In their view, dating apps had made dating boring and were simply contributing to the already insane amount of time we spend glued to our screens each day. Matt and George’s single friends had told them that they were reluctant to risk wasting their precious weekends with potential dud dates, so for them, Thursday was the best day to meet up with a potential lover over a pint. For Matt and George, it seemed like a natural opportunity to sacrifice six days of the week and overcommit to Thursdays.

Thursday is a gamified way of arranging a date. Users can only match, message and meet their potential dates, reinforced by a countdown looming before their potential perfect match disappears forever. It’s an approach that keeps users on their toes and encourages them to get out there and meet people, leaning into a “F*** it, why not?” mentality of frustrated early 20s singles, who feel as though they’ve lost some of the best years of their lives to the pandemic.“For us, it’s not about keeping people on your product,” Matt McNeill Love told the Breaking Social podcast. “It’s about using tech to get people off your product.”

Thursday appears to have grown authentically and effortlessly. But, they have artfully crafted their challenger brand by knowing the mindset and expectations of young city-dwelling daters. How?

They know where to place their brand

Most of Thursday’s viral activity sits on Linkedin and on meme accounts. While this might seem like an odd balance of platforms, they create prime fishing areas for early 20s/30s urbanites. “Going viral is the dream,” Matt McNeill Love said. “You hit a reaction in someone that is so relatable they want to share it with their friends.”

They embrace constraints

From taking a projector onto a London tube, to getting an intern to hold up a cardboard sign attached to balloons outside Liverpool Street station, the Thursday team show their boldness and not-too-serious take on the world of harsh messaging we have lived with during the pandemic.

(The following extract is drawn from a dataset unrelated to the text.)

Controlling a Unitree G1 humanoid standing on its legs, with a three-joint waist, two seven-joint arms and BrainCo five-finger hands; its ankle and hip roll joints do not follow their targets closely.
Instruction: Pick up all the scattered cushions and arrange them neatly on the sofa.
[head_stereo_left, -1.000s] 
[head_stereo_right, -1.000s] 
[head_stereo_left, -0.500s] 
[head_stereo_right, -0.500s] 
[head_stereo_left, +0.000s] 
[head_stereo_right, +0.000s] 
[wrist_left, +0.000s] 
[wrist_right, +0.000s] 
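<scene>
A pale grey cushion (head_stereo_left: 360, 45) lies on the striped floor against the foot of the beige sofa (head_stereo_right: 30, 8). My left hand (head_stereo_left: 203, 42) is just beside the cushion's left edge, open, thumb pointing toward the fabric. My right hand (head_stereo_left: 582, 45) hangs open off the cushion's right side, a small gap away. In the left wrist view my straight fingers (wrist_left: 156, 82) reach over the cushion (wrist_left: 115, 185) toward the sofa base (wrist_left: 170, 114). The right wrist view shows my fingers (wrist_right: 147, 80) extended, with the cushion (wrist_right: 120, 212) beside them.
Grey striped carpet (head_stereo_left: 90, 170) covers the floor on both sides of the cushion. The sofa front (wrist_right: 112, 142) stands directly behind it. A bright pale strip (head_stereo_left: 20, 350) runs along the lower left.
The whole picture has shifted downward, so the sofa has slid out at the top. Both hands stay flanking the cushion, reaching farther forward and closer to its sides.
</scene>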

They’ve created a community based on a clear mindset — Spontaneous Singles

Thursday recently launched real-life events called ‘Thursday After Party’, where only users and single people are able to join. Their first few events in London and New York were such a success they had to find ways to open other venues for more parties that same night.

They have a clear point of view and project this into the world

Thursday believe that ‘there’s more to life than dating apps’ and they project this belief in everything they do. From turning off the app for six days of the week to creating those real-life events, Thursday poke fun at the mundanity of the swipe, scroll and spaced-out approach to dating we have become comfortable with.

So what’s next?

Matt has talked about Thursday’s ambition to be playing ball with the big three dating apps, Hinge, Bumble and Tinder. I have no doubt that this year they will reach that goal if they keep impatiently pushing the category forward.